▶ **DATA BELOW**
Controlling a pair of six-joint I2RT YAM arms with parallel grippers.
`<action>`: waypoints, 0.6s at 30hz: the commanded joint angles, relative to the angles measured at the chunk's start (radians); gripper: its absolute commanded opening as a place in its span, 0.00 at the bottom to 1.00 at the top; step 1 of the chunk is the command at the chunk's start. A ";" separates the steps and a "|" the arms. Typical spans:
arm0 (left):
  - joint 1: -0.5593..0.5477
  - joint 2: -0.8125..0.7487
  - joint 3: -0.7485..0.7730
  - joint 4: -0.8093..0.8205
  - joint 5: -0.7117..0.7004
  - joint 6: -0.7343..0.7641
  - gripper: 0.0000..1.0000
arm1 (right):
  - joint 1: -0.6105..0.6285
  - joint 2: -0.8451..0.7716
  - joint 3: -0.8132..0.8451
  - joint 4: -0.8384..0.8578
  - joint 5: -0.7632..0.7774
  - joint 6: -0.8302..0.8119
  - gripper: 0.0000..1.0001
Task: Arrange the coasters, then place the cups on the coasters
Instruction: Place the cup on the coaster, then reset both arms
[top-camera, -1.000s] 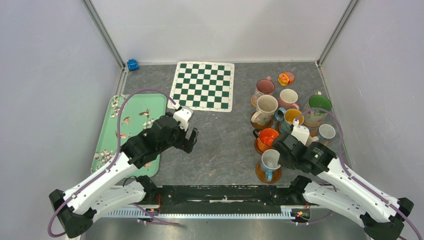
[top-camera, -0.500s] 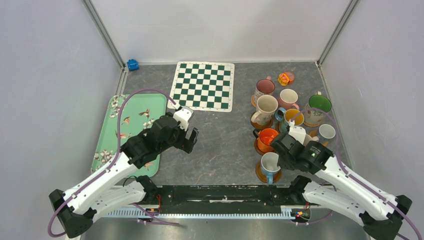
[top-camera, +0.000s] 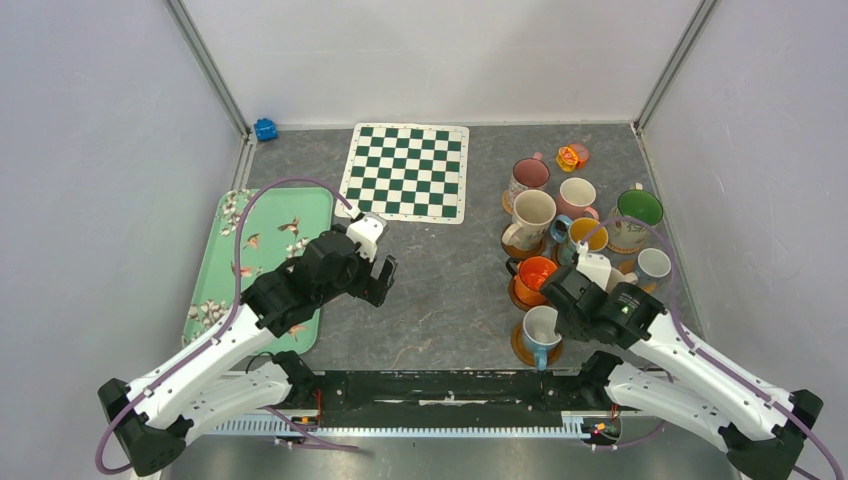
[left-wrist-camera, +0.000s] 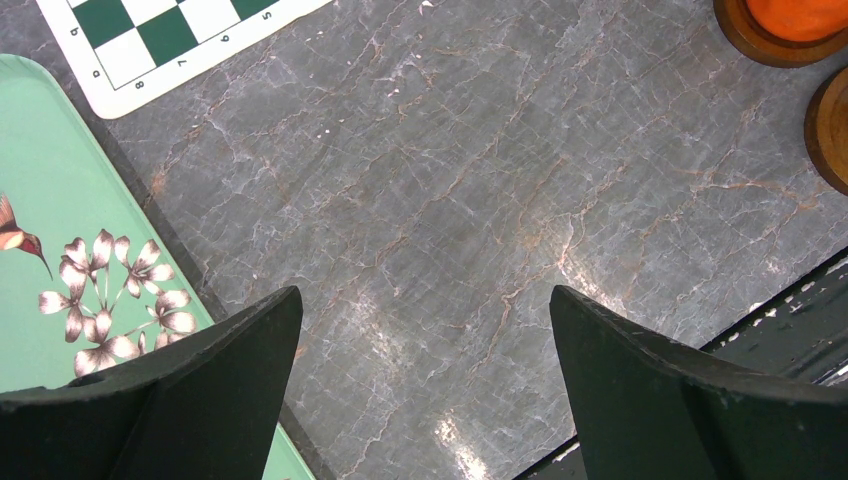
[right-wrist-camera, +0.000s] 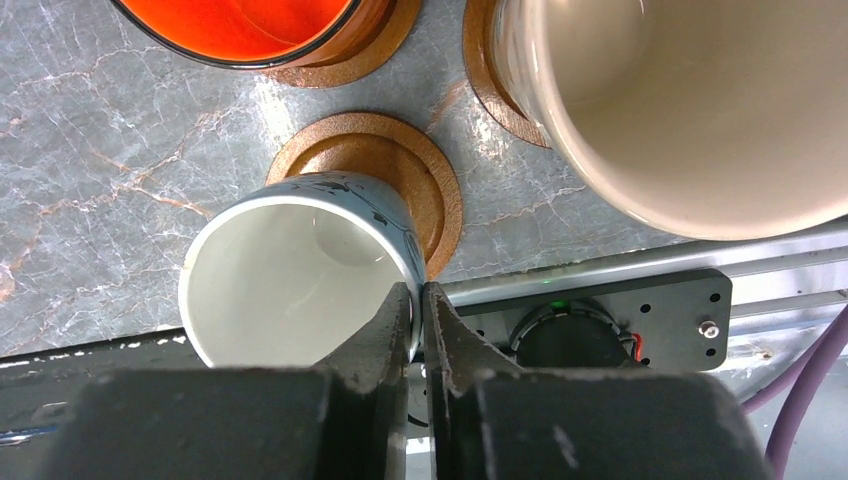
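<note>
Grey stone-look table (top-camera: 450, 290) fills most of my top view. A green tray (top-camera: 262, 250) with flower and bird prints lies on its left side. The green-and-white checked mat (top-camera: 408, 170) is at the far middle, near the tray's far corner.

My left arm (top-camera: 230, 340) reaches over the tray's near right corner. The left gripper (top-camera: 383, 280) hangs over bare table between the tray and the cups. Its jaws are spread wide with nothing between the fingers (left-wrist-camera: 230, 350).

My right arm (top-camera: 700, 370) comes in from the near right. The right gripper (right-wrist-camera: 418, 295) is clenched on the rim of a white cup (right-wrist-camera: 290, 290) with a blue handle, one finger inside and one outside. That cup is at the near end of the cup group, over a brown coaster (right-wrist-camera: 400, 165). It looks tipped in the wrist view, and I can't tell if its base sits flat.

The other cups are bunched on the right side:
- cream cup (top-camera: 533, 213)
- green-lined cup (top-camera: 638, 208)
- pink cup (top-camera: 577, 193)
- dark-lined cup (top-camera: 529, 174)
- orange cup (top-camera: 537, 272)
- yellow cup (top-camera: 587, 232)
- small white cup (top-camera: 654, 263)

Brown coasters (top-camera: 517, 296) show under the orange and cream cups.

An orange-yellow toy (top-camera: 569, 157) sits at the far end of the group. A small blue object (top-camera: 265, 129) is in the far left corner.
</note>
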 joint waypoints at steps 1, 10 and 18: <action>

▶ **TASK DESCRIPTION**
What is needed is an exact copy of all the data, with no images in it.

▶ **REPLY TO THE TASK**
Controlling a pair of six-joint I2RT YAM arms with parallel grippers.
`<action>`: waypoints, 0.6s at 30hz: the commanded joint angles, relative to the angles measured at the chunk's start (radians); gripper: its absolute commanded opening as a place in its span, 0.00 at the bottom to 1.00 at the top; step 1 of the chunk is the command at the chunk's start. A ";" separates the steps and a "|" the arms. Typical spans:
arm0 (left):
  - joint 1: -0.5593..0.5477
  - joint 2: -0.8125..0.7487
  - joint 3: -0.7485..0.7730
  - joint 4: -0.8093..0.8205
  - joint 5: -0.7117..0.7004
  - joint 6: -0.7343..0.7641
  - gripper: 0.0000..1.0000
arm1 (right):
  - joint 1: -0.6105..0.6285
  - joint 2: -0.8451..0.7716
  - joint 3: -0.8132..0.8451
  - joint 4: -0.8384..0.8578
  - joint 5: -0.7632..0.7774
  - joint 6: -0.8302..0.8119
  - gripper: 0.0000..1.0001
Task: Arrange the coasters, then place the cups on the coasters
Instruction: Place the cup on the coaster, then reset both arms
[top-camera, -1.000s] 
[top-camera, -0.500s] 
[top-camera, +0.000s] 
[left-wrist-camera, +0.000s] 
[right-wrist-camera, +0.000s] 
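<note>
Grey stone-look table (top-camera: 450, 290) fills most of my top view. A green tray (top-camera: 262, 250) with flower and bird prints lies on its left side. The green-and-white checked mat (top-camera: 408, 170) is at the far middle, near the tray's far corner.

My left arm (top-camera: 230, 340) reaches over the tray's near right corner. The left gripper (top-camera: 383, 280) hangs over bare table between the tray and the cups. Its jaws are spread wide with nothing between the fingers (left-wrist-camera: 230, 350).

My right arm (top-camera: 700, 370) comes in from the near right. The right gripper (right-wrist-camera: 418, 295) is clenched on the rim of a white cup (right-wrist-camera: 290, 290) with a blue handle, one finger inside and one outside. That cup is at the near end of the cup group, over a brown coaster (right-wrist-camera: 400, 165). It looks tipped in the wrist view, and I can't tell if its base sits flat.

The other cups are bunched on the right side:
- cream cup (top-camera: 533, 213)
- green-lined cup (top-camera: 638, 208)
- pink cup (top-camera: 577, 193)
- dark-lined cup (top-camera: 529, 174)
- orange cup (top-camera: 537, 272)
- yellow cup (top-camera: 587, 232)
- small white cup (top-camera: 654, 263)

Brown coasters (top-camera: 517, 296) show under the orange and cream cups.

An orange-yellow toy (top-camera: 569, 157) sits at the far end of the group. A small blue object (top-camera: 265, 129) is in the far left corner.
</note>
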 joint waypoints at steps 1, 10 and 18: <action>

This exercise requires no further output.